### DIRECTIONS
A faithful transcription of all lines below is the expected answer.

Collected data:
== Segment start ==
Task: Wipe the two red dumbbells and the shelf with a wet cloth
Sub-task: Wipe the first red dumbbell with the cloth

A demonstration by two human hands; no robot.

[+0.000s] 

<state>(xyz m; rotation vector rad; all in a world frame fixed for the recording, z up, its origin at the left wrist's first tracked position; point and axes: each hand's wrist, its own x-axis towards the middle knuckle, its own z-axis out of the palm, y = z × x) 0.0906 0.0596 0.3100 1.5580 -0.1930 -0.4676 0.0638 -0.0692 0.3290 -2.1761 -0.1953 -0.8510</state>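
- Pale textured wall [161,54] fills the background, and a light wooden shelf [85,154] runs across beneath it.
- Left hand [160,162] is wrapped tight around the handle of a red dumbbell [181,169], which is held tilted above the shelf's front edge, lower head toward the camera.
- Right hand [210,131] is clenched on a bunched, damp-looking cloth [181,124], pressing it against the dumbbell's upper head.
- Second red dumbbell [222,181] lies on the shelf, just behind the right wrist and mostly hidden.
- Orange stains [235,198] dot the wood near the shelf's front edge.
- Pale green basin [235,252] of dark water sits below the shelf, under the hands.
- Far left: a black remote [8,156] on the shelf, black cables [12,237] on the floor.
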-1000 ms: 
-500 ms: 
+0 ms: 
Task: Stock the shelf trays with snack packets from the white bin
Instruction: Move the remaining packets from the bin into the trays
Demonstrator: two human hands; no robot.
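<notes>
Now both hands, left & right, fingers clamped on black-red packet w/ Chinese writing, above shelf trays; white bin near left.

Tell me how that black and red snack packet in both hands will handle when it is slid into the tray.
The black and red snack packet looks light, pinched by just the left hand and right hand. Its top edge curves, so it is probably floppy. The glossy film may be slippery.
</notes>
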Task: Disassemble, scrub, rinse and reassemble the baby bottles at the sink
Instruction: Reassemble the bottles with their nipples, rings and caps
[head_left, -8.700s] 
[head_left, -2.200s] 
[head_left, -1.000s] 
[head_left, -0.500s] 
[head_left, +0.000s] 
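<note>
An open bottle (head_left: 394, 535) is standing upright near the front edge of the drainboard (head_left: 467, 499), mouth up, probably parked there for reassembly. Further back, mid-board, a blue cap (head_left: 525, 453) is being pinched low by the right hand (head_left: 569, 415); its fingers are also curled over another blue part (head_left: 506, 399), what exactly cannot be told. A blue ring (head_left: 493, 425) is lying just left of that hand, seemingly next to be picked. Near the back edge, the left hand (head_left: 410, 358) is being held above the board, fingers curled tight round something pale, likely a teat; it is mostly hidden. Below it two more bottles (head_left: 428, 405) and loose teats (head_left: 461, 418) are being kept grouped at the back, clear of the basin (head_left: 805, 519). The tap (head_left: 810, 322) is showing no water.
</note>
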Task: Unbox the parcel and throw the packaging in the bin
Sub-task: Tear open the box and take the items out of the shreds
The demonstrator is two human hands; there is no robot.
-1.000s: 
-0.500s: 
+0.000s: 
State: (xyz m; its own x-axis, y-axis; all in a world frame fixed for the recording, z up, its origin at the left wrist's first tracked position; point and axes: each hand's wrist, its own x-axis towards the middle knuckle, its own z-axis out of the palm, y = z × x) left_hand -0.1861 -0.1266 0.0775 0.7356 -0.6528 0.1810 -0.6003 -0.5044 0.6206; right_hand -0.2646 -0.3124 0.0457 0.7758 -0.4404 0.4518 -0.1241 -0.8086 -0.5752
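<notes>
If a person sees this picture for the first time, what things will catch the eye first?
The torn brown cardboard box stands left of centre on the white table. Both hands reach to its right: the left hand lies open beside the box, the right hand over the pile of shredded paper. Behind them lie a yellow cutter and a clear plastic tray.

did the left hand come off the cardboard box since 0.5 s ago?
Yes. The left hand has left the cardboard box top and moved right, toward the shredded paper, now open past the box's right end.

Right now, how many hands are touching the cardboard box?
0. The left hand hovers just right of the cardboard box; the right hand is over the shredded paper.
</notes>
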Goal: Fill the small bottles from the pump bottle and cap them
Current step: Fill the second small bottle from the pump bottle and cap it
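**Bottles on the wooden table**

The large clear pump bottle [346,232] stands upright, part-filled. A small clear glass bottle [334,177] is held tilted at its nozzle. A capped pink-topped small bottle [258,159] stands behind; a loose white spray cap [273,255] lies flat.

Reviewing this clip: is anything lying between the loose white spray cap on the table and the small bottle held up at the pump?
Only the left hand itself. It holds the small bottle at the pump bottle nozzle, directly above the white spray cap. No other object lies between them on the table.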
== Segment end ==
### PROBLEM SOLUTION
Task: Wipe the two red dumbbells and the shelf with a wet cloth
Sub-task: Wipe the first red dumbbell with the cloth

A demonstration by two human hands; no robot.

[+0.000s] 

<state>(xyz m; rotation vector rad; all in a world frame fixed for the recording, z up, its origin at the left wrist's first tracked position; point and axes: each hand's wrist, its own x-axis towards the middle knuckle, its own z-axis out of the palm, y = z × x) 0.0906 0.0596 0.3100 1.5580 -0.1930 -0.4676 0.0638 -0.0692 0.3290 -2.1761 -0.1953 -0.8510</state>
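- Pale textured wall [161,54] fills the background, and a light wooden shelf [85,154] runs across beneath it.
- Left hand [160,162] is wrapped tight around the handle of a red dumbbell [181,169], which is held tilted above the shelf's front edge, lower head toward the camera.
- Right hand [210,131] is clenched on a bunched, damp-looking cloth [181,124], pressing it against the dumbbell's upper head.
- Second red dumbbell [222,181] lies on the shelf, just behind the right wrist and mostly hidden.
- Orange stains [235,198] dot the wood near the shelf's front edge.
- Pale green basin [235,252] of dark water sits below the shelf, under the hands.
- Far left: a black remote [8,156] on the shelf, black cables [12,237] on the floor.
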-1000 ms: 
-500 ms: 
+0 ms: 
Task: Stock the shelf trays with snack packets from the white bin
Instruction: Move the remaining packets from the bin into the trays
Demonstrator: two human hands; no robot.
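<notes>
Now both hands, left & right, fingers clamped on black-red packet w/ Chinese writing, above shelf trays; white bin near left.

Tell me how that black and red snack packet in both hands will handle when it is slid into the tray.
The black and red snack packet looks light, pinched by just the left hand and right hand. Its top edge curves, so it is probably floppy. The glossy film may be slippery.
</notes>
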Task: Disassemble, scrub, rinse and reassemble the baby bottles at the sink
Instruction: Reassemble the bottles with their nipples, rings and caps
[head_left, -8.700s] 
[head_left, -2.200s] 
[head_left, -1.000s] 
[head_left, -0.500s] 
[head_left, +0.000s] 
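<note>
An open bottle (head_left: 394, 535) is standing upright near the front edge of the drainboard (head_left: 467, 499), mouth up, probably parked there for reassembly. Further back, mid-board, a blue cap (head_left: 525, 453) is being pinched low by the right hand (head_left: 569, 415); its fingers are also curled over another blue part (head_left: 506, 399), what exactly cannot be told. A blue ring (head_left: 493, 425) is lying just left of that hand, seemingly next to be picked. Near the back edge, the left hand (head_left: 410, 358) is being held above the board, fingers curled tight round something pale, likely a teat; it is mostly hidden. Below it two more bottles (head_left: 428, 405) and loose teats (head_left: 461, 418) are being kept grouped at the back, clear of the basin (head_left: 805, 519). The tap (head_left: 810, 322) is showing no water.
</note>
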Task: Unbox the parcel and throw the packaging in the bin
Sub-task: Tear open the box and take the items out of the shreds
The demonstrator is two human hands; there is no robot.
-1.000s: 
-0.500s: 
+0.000s: 
State: (xyz m; its own x-axis, y-axis; all in a world frame fixed for the recording, z up, its origin at the left wrist's first tracked position; point and axes: each hand's wrist, its own x-axis towards the middle knuckle, its own z-axis out of the palm, y = z × x) left_hand -0.1861 -0.1266 0.0775 0.7356 -0.6528 0.1810 -0.6003 -0.5044 0.6206; right_hand -0.2646 -0.3124 0.0457 0.7758 -0.4404 0.4518 -0.1241 -0.8086 -0.5752
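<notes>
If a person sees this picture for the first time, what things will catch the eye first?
The torn brown cardboard box stands left of centre on the white table. Both hands reach to its right: the left hand lies open beside the box, the right hand over the pile of shredded paper. Behind them lie a yellow cutter and a clear plastic tray.

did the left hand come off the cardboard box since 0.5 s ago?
Yes. The left hand has left the cardboard box top and moved right, toward the shredded paper, now open past the box's right end.

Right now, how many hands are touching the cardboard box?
0. The left hand hovers just right of the cardboard box; the right hand is over the shredded paper.
</notes>
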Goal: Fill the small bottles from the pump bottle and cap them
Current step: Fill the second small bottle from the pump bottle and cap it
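**Bottles on the wooden table**

The large clear pump bottle [346,232] stands upright, part-filled. A small clear glass bottle [334,177] is held tilted at its nozzle. A capped pink-topped small bottle [258,159] stands behind; a loose white spray cap [273,255] lies flat.

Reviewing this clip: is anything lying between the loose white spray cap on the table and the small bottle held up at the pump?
Only the left hand itself. It holds the small bottle at the pump bottle nozzle, directly above the white spray cap. No other object lies between them on the table.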

The answer contains nothing more.